The formation of a biofilm matrix is carried out in stages. Initially, microorganisms adhere to a surface in what is known as primary adherence; these microorganisms have different cellular structures such as pili or flagella and enzymes called adhesins that facilitate this adherence. Motility can help microorganisms to counteract the hydrophobic forces that often repel them from surfaces. In the second stage, the microorganisms that managed to adhere successfully begin to divide, spread around the initial site, and form microcolonies. The next stage begins with the secretion by the microorganisms of different exopolysaccharides including alginates, celluloses, n-acetylglucosamines, and galactose. Finally, the microcolonies embedded in the exopolymer matrix begin to free themselves from the matrix and may repeat the process at a different site [61]. A biofilm often confers increased capacity to the integrated microorganisms. The genus Pseudomonas is one of the most well-studied biofilm-producing microorganisms.
The phenomenon of quorum sensing has often been studied along with biofilm formation. This process coordinates and regulates the expression of genes and compounds at the population level through a specific chemical language based on molecules derived from N-acyl homoserine lactones, thus improving the efficiency of the action of secreted secondary metabolites that can exert beneficial effects on plants or impose selection on other microorganisms that compete for a niche [66]. Quorum sensing enables groups of bacteria to behave in a coordinate manner; once cell densities attain a critical level, quorum sensing enables bacteria to switch on different sets of genes, facilitating concerted interactions between the cells. The rhizosphere is a site of genetic transfer between bacteria, which increases their functional profile and the permanence of resistance genes through generations and species.
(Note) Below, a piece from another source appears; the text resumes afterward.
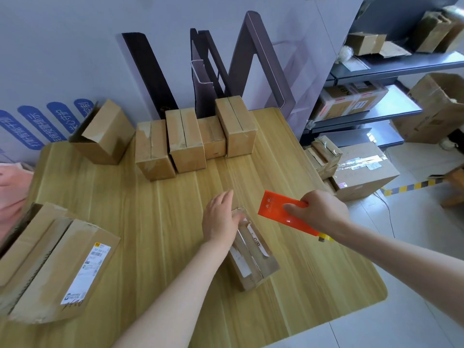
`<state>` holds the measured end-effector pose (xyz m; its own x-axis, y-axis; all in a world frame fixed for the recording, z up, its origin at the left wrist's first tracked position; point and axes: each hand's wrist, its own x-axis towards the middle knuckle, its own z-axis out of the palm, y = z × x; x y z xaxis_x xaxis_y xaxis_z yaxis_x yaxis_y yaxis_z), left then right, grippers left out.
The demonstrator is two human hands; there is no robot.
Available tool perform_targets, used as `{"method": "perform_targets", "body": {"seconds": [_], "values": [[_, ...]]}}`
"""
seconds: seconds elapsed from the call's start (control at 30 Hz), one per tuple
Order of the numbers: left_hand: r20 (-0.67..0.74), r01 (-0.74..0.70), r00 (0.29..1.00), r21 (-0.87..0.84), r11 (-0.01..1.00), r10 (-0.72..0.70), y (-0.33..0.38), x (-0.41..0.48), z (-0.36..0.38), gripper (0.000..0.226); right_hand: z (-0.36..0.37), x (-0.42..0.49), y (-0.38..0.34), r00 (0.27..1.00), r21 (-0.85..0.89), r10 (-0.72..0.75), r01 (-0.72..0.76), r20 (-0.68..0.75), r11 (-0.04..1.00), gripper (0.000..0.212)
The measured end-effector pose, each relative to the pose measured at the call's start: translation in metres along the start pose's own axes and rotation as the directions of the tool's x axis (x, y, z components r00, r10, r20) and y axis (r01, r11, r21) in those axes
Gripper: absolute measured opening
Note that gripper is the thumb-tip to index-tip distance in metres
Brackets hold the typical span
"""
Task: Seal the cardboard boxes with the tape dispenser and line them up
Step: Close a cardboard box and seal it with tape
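Judging by the row at the far edge of the desk, we are well into the job: four small boxes stand side by side by the wall, their top seams closed. Our left hand lies flat and open on the far end of the box in hand, near the middle of the desk, while our right hand is closed round the orange tape dispenser, held just beyond that box. A glossy strip seems to run along its seam. Left, we think: the tilted box with a loose flap and the large flat box. Clear tape is hard to make out, and the dispenser's roll is hidden.
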<state>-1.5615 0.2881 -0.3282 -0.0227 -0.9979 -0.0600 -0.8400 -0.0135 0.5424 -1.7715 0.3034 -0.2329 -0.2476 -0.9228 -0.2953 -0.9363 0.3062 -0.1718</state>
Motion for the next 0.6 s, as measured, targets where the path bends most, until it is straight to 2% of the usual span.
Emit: {"method": "perform_targets", "body": {"seconds": [0.03, 0.07, 0.2, 0.37, 0.47, 0.53, 0.6], "values": [[-0.082, 0.025, 0.996, -0.057, 0.998, -0.029, -0.005, -0.009, -0.001, 0.061, -0.001, -0.001, 0.0, 1.0, 0.003, -0.002, 0.002, -0.001, 1.0, 0.047], [-0.105, 0.066, 0.991, -0.108, 0.992, -0.078, -0.012, -0.017, -0.001, 0.054, -0.001, -0.002, 0.0, 1.0, 0.006, -0.004, 0.004, 0.0, 1.0, 0.046], [0.089, 0.223, 0.974, -0.216, 0.951, -0.208, -0.028, -0.028, 0.002, 0.043, 0.001, -0.006, -0.005, 1.0, -0.001, -0.011, 0.011, 0.007, 1.0, 0.045], [0.226, 0.317, 0.931, -0.12, 0.941, -0.285, -0.023, -0.009, -0.006, 0.041, 0.003, -0.01, -0.012, 1.0, 0.005, -0.015, 0.015, 0.013, 1.0, 0.045], [0.31, 0.378, 0.896, -0.152, 0.913, -0.319, -0.025, -0.004, -0.006, 0.05, 0.0, -0.014, -0.016, 1.0, 0.009, -0.008, 0.008, 0.004, 1.0, 0.045], [0.241, 0.432, 0.896, -0.28, 0.857, -0.373, -0.024, -0.008, -0.006, 0.068, -0.002, -0.018, -0.016, 1.0, 0.025, 0.011, -0.011, -0.004, 1.0, 0.045], [0.041, 0.407, 0.901, -0.426, 0.808, -0.432, -0.022, -0.021, -0.006, 0.078, -0.005, -0.024, -0.014, 0.999, 0.038, 0.029, -0.029, -0.014, 0.999, 0.045]]}}
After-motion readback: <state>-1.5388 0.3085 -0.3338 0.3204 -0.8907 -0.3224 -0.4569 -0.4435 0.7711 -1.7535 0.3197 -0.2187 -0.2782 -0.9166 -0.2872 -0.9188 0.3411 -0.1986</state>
Biofilms produced by PGPR also confers protection to plants subjected to stress conditions, such as drought and hypersalinity, since its constituents may coordinately function as osmoprotectors [67].
The direct role of biofilm formation and colonization capacity was confirmed by Meneses et al. [68]. These authors identified a gum gene cluster in the genome of the nitrogen-fixing bacterium Gluconacetobacter diazotrophicus PAL5, which was predicted to be responsible for the first step in exopolysaccharide production (EPS). The gum PAL5 mutant showed normal growth and nitrogen (N2) fixation levels but did not produce EPS or biofilm when grown on different carbon sources. In addition, the gum mutant was unable to efficiently attach to the roots of rice plants or to colonize the internal tissues. Thus, biofilm production is a characteristic that allows PGPR to survive different types of environmental stress and, in turn, maintain high cellular levels attached to the roots of the plants, from where they can exert their beneficial interactions in the rhizosphere [69].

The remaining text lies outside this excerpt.